### Directions
The lines to copy from the data below are those that hold the string "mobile".

Data provided: Begin

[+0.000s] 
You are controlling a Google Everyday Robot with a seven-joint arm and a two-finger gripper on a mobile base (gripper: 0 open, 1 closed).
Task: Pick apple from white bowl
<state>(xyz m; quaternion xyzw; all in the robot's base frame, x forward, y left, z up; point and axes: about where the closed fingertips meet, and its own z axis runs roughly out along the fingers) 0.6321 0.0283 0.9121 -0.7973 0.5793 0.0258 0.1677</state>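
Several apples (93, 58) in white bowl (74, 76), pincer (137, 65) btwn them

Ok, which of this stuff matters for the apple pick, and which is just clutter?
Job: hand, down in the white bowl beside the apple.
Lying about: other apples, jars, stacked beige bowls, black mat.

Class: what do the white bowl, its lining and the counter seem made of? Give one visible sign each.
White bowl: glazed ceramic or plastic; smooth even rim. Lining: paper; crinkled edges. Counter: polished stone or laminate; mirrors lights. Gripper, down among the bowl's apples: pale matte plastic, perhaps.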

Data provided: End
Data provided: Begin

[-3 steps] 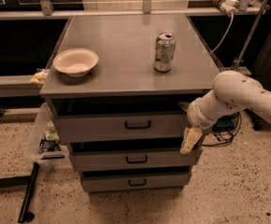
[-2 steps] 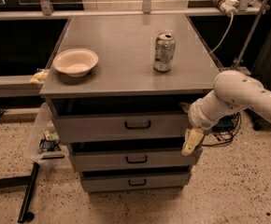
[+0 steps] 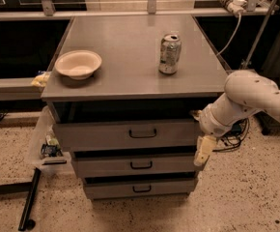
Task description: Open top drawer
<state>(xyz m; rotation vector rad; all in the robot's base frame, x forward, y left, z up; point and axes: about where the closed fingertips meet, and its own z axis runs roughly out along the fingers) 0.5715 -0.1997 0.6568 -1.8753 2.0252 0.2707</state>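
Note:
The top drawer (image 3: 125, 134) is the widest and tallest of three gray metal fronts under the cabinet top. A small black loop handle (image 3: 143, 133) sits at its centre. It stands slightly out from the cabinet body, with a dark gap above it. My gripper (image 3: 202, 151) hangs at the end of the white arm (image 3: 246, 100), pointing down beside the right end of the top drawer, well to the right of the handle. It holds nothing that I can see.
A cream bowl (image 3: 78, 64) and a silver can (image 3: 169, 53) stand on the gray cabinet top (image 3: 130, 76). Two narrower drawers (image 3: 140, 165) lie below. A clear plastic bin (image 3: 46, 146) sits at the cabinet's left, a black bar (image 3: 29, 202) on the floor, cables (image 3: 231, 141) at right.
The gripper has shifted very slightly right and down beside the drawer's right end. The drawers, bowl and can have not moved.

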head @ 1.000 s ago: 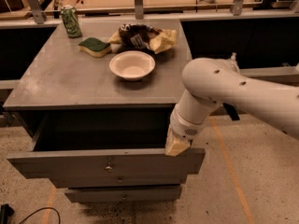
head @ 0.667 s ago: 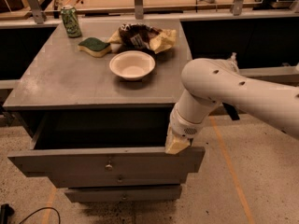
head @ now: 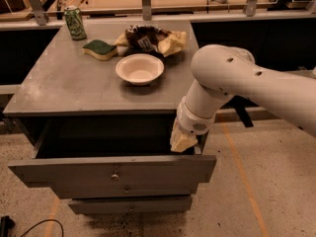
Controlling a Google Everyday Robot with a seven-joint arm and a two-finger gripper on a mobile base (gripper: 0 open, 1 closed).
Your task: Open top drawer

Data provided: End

### Exercise output
You are controlling a Google Everyday Robot with a seven-joint arm and a two-finger gripper on a mobile base (gripper: 0 open, 1 closed).
Controlling a Google Everyday Robot with a seven-joint arm and a two-finger gripper on a mobile base (gripper: 0 open, 1 closed).

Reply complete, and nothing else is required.